Wednesday, November 20, 2013 CC-BY-NC
Transactional Memory

Maintainer: admin

1Graham Brent theorem (continued)

2 kinds of steps:
- complete steps: >= p tasks available
- incomplete steps: < p tasks available

$T_p <= T_1/p + T_\infty$

$T_1/p$: complete
$T_\infty$: incomplete

“an application with p processors at most would take time that is addition of sequential time / p and critical path time”

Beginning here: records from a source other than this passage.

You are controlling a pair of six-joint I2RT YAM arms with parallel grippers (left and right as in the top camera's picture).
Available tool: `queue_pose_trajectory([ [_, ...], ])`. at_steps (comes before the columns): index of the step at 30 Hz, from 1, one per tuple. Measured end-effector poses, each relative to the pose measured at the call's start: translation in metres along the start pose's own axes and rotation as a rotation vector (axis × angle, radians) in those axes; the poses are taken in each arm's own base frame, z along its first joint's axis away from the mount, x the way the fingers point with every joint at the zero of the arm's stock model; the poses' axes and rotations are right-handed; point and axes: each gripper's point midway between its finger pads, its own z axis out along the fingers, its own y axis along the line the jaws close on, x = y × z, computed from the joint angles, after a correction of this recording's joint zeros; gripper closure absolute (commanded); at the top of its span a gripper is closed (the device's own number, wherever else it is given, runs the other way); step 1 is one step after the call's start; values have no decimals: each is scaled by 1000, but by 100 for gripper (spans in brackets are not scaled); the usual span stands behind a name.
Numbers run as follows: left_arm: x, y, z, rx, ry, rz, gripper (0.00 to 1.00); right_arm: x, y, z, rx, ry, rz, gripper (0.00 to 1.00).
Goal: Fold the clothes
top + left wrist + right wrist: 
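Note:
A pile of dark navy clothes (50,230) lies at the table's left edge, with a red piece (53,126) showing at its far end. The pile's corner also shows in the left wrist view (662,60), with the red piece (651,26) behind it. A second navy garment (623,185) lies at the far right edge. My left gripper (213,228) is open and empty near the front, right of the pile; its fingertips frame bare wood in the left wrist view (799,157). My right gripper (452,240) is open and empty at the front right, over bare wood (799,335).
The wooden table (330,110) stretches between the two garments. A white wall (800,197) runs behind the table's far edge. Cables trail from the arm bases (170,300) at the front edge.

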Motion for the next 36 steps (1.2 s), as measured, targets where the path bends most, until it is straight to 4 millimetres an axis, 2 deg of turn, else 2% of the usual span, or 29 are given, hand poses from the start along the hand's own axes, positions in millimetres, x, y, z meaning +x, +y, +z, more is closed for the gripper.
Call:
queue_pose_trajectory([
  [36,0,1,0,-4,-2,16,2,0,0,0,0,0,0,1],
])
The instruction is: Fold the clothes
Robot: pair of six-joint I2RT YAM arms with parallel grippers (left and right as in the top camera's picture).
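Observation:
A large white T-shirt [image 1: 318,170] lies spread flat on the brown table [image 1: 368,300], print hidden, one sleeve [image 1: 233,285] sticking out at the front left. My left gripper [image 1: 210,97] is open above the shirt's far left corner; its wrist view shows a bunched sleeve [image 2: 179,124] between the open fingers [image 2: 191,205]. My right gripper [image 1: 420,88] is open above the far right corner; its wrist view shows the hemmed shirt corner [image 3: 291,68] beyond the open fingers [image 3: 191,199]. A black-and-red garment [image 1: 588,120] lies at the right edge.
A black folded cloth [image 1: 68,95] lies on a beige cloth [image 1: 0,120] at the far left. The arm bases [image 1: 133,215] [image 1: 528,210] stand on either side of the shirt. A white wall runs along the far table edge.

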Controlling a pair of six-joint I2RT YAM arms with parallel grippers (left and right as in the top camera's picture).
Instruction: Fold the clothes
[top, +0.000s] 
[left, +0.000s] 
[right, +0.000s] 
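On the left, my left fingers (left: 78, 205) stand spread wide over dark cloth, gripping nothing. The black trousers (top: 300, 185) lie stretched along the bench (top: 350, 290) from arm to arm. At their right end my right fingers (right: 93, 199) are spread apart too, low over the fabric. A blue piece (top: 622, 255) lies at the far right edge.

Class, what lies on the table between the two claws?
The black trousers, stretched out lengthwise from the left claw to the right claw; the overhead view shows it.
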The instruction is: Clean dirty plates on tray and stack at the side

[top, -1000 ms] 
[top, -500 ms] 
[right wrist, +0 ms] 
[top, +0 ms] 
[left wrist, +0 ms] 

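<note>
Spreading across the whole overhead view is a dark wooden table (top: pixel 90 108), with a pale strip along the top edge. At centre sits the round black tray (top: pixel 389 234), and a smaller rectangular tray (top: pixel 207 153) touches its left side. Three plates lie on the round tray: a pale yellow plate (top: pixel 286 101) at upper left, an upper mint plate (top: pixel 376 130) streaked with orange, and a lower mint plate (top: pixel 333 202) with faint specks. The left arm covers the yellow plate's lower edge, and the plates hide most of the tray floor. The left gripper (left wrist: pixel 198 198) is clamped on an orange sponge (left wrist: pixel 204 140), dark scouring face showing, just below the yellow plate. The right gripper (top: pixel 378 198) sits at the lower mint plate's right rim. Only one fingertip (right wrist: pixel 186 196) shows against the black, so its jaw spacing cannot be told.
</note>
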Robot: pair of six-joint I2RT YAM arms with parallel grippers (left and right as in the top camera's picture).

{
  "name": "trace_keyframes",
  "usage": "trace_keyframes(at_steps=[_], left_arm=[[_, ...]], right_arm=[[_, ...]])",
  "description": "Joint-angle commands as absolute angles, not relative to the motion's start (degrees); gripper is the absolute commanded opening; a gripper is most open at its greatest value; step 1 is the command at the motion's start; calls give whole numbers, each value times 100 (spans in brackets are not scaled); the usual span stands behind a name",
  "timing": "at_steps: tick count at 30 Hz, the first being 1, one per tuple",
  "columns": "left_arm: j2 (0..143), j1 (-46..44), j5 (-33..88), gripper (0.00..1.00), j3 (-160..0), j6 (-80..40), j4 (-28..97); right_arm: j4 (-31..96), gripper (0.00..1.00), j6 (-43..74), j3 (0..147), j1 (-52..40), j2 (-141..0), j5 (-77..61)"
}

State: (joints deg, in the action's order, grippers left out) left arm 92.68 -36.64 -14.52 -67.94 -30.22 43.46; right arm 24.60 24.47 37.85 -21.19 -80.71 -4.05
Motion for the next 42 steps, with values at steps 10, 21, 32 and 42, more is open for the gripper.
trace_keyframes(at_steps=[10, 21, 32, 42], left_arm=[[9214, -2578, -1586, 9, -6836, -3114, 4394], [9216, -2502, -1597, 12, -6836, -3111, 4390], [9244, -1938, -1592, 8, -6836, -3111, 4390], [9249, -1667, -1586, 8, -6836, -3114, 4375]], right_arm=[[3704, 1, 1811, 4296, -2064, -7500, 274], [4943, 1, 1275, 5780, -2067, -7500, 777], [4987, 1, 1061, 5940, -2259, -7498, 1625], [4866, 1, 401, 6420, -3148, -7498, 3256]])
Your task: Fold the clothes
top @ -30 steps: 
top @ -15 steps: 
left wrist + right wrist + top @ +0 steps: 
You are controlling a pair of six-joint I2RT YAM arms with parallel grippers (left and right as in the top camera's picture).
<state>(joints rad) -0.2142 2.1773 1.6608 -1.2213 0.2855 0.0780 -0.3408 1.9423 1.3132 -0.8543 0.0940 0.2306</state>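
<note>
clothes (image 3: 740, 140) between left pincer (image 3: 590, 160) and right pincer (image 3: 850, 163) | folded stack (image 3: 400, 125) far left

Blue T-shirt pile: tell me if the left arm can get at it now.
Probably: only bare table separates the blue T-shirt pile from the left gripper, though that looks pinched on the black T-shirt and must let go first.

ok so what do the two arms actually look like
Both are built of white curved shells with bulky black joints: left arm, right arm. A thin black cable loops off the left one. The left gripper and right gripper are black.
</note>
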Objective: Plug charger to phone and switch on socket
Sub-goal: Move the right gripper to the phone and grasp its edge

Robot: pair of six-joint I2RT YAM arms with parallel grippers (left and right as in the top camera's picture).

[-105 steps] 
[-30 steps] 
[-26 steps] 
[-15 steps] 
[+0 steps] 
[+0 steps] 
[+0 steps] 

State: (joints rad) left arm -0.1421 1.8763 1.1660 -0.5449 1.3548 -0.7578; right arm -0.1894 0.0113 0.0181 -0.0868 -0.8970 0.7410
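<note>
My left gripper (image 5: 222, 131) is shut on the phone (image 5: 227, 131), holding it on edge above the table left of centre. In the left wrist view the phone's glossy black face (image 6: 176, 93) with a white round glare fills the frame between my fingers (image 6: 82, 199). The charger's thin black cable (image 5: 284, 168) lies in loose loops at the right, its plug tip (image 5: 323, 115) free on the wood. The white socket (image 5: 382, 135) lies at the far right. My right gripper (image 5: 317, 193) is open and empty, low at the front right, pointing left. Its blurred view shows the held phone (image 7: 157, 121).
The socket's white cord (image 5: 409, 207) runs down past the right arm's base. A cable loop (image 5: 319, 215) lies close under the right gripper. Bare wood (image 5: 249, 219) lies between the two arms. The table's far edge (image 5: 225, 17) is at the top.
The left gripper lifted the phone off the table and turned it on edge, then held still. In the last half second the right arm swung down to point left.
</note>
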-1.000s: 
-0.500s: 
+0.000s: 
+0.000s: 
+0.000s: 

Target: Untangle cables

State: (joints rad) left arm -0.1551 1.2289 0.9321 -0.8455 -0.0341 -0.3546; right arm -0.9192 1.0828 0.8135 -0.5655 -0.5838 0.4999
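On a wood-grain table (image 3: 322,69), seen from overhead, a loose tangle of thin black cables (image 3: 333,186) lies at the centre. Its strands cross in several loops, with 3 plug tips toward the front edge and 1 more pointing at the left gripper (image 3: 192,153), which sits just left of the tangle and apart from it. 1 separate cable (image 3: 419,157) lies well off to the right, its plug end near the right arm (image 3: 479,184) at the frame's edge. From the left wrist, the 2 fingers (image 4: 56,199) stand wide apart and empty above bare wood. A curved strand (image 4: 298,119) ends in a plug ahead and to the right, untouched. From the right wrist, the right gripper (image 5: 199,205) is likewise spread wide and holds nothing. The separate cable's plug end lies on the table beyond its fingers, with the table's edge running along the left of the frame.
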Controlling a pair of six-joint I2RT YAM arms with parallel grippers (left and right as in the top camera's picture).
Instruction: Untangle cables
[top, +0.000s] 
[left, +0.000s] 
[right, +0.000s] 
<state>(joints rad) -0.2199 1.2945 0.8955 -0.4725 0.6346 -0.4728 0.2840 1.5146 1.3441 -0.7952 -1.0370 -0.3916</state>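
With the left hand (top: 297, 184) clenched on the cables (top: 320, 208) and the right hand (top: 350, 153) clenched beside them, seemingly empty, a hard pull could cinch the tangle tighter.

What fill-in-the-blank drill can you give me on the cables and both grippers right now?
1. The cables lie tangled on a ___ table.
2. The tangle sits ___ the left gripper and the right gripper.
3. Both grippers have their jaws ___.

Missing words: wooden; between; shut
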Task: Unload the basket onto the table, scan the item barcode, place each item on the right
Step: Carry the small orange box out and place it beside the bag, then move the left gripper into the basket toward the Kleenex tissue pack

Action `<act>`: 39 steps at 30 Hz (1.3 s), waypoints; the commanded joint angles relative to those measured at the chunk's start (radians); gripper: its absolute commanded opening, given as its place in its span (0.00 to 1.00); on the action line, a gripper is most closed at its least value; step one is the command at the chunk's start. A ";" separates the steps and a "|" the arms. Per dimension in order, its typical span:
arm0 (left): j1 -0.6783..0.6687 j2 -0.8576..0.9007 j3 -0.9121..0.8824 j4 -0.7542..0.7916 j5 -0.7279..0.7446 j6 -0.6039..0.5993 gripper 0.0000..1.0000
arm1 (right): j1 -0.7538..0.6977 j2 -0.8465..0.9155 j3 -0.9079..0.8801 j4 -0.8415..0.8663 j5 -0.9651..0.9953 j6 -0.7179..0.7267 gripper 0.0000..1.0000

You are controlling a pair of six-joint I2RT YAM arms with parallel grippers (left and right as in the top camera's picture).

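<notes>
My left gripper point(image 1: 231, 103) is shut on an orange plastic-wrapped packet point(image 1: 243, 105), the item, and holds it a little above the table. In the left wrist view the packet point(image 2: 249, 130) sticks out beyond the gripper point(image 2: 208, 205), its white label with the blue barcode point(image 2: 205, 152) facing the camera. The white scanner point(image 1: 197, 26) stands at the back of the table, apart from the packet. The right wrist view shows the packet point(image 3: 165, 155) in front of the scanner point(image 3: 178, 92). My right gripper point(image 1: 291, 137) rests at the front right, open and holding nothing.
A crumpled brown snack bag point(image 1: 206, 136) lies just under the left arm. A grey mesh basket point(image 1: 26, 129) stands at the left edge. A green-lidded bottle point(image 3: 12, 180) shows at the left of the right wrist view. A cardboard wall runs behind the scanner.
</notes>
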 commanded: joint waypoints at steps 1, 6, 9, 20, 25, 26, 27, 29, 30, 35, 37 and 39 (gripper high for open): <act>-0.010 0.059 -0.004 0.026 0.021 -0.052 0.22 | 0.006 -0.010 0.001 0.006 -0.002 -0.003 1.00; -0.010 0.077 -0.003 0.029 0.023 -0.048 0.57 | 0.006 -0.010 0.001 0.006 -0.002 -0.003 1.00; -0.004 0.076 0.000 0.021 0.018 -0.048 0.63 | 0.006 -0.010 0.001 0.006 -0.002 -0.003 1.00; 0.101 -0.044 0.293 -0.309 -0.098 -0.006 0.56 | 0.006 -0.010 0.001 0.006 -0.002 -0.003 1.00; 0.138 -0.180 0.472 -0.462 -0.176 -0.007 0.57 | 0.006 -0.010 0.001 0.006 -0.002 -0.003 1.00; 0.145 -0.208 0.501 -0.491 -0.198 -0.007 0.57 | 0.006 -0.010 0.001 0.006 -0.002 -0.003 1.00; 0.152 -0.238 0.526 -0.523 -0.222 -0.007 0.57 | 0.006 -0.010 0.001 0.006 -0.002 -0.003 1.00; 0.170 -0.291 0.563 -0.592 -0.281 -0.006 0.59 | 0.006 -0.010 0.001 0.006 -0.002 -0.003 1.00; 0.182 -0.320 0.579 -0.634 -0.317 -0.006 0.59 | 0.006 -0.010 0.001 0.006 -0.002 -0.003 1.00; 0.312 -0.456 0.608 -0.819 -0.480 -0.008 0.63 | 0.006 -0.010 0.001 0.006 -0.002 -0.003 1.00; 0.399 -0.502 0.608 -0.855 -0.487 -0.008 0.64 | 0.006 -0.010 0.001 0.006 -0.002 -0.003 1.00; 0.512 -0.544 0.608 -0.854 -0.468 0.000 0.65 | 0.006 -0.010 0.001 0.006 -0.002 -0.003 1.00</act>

$T_p^* >= max(T_1/p, T_\infty)$ (1)
$and\ T_1/p <= max(T_1/p, T_\infty)$ (2)
$T_\infty <= max(T_1/p, t_\infty)$ (3)

$T_p <= T_1/p + t_\infty$ (0)
$<= max(T_1/p, t_\infty) + max(T_1/p, T_\infty)$ (3)
$<= 2max(T_1/p, T_\infty)$
$<= 2T_P^*$

No more than 2x the optimal time

2Work stealing

Have a task queue
If threads have their own queue, they need a way to distribute the work

2.1Cilk++ language

Queue and tasks for each processors

($T_1$ stole from $T_2$)
If empty, pop from somewhere else
If tasks live in stack frames (like C), then some code needs to grow stack and some doesn’t

main() {
A() {
  spawn B()
  spawn C()
B() {
  spawn D()
  spawn E()
  foo() // regular function
C() {
  spawn F()
  spawn G()

This gives a cactus stack

In a concurrent program, there may have more than one active.